De acuerdo con los datos presentados, entre 2009 y 2017 Conacyt usó el Programa de Estímulos a la Innovación (PEI) para destinar 7 mil 367 millones de pesos a 512 a grandes empresas nacionales y trasnacionales, entre las que se cuentan titanes corporativos como IBM, Intel, Ford, General Motors, Monsanto, Bayer (antes de que ésta última adquiriese a la anterior), Continental, Volkswagen, Sanofi, Nissan, Kimberly Clark e Industrial Minera México. Además, sólo en el sexenio pasado, entre el citado PEI, programas de becas y otros fondos, alrededor de 50 mil millones de pesos fueron transferidos a los proyectos de investigación de diversas empresas.

Estas cifras desnudan la política seguida por los pasados gobernantes en materia de ciencia y tecnología tanto como en otros rubros: desahuciar al sector público al tiempo que se ponía el presupuesto al servicio de la iniciativa privada. Dichas transferencias resultan cuestionables no sólo por favorecer a compañías que cuentan con ingresos propios a expensas de instituciones gubernamentales o sociales que enfrentan condiciones precarias, sino también por la opacidad que caracteriza a las asignaciones mismas.

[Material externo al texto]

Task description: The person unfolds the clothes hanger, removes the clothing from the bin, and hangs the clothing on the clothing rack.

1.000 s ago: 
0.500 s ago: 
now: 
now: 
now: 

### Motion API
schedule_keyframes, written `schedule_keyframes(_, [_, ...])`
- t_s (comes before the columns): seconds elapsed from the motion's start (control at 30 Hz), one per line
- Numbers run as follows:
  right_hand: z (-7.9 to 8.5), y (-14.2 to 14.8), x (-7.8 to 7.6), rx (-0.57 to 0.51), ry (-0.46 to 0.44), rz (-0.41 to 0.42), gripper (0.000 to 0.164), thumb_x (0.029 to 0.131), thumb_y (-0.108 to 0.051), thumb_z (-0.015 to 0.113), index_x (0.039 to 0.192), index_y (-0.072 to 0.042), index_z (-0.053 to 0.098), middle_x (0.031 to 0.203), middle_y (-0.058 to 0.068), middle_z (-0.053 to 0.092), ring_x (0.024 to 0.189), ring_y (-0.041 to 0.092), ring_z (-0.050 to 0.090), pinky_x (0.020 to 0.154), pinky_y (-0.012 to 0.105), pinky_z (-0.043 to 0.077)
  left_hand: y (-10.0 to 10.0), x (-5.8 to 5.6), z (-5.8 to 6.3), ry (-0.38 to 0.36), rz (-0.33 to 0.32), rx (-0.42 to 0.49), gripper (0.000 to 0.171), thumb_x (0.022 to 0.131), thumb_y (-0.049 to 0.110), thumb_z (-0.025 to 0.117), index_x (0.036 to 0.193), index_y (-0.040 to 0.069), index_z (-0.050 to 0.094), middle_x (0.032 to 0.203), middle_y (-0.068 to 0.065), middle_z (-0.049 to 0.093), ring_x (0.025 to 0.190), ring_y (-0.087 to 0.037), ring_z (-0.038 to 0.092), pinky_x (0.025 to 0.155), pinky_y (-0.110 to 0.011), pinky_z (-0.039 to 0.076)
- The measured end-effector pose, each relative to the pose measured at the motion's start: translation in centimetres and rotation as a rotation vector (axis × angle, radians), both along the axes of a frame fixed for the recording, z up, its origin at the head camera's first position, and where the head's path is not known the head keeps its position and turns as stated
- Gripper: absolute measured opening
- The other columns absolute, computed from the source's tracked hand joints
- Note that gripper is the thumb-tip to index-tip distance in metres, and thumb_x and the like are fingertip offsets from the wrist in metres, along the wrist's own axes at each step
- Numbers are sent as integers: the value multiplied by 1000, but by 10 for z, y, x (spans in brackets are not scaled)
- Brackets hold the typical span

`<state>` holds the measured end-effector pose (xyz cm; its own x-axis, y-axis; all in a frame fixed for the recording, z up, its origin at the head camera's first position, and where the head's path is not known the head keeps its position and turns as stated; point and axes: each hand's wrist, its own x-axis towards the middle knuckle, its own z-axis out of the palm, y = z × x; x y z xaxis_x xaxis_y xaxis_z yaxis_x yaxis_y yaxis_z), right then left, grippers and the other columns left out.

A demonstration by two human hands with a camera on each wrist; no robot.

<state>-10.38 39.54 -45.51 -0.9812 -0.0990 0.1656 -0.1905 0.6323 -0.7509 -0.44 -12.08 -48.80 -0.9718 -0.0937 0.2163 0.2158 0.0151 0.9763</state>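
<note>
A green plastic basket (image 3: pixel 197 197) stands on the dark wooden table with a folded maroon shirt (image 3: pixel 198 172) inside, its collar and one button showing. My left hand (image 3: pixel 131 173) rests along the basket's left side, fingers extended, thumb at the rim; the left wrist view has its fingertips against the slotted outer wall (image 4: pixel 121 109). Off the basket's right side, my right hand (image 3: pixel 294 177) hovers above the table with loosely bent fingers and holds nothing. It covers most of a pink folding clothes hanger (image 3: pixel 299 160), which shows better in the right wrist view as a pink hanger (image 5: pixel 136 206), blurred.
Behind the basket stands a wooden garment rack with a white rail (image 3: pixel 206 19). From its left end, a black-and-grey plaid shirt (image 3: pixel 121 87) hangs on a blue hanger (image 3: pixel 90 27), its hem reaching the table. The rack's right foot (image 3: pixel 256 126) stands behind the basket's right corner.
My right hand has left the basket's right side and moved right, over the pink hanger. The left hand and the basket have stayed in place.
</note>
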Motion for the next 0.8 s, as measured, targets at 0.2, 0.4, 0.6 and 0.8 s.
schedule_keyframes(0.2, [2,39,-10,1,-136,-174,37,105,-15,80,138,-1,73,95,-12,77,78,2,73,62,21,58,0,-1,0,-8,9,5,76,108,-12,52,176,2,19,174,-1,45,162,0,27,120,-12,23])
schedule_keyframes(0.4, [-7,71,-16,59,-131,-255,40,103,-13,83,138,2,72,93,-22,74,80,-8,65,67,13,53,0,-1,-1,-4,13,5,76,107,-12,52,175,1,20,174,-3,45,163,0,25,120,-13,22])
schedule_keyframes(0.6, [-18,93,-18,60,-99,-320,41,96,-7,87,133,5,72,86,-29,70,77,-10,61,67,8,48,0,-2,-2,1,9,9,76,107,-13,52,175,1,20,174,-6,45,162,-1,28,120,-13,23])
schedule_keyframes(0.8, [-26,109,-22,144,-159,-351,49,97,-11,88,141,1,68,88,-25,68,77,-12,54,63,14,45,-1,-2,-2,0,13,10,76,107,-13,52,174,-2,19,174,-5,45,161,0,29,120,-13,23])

Por otra parte, revelan la parca contribución de los grandes capitales, nacionales o foráneos, al desarrollo de nuevos conocimientos que promuevan el crecimiento económico: a contracorriente del machacante discurso que presenta al empresariado como motor de la innovación, lo evidente es que éste carece de la voluntad para promover las investigaciones científicas sin un continuo flujo de apoyos públicos. Así lo demuestra también el hecho de que México tenga una de las peores tasas de participación de la iniciativa privada en el financiamiento a ciencia, tecnología e innovación entre los países miembros de la Organización para la Cooperación y el Desarrollo Económicos (OCDE).

Es de esperarse que la difusión de este despropósito sea la señal de partida de que la política federal de inversión en ciencia y tecnología se reorientará, con el fin de dotarla de un verdadero sentido social y convertirla en una palanca para el desarrollo de largo plazo.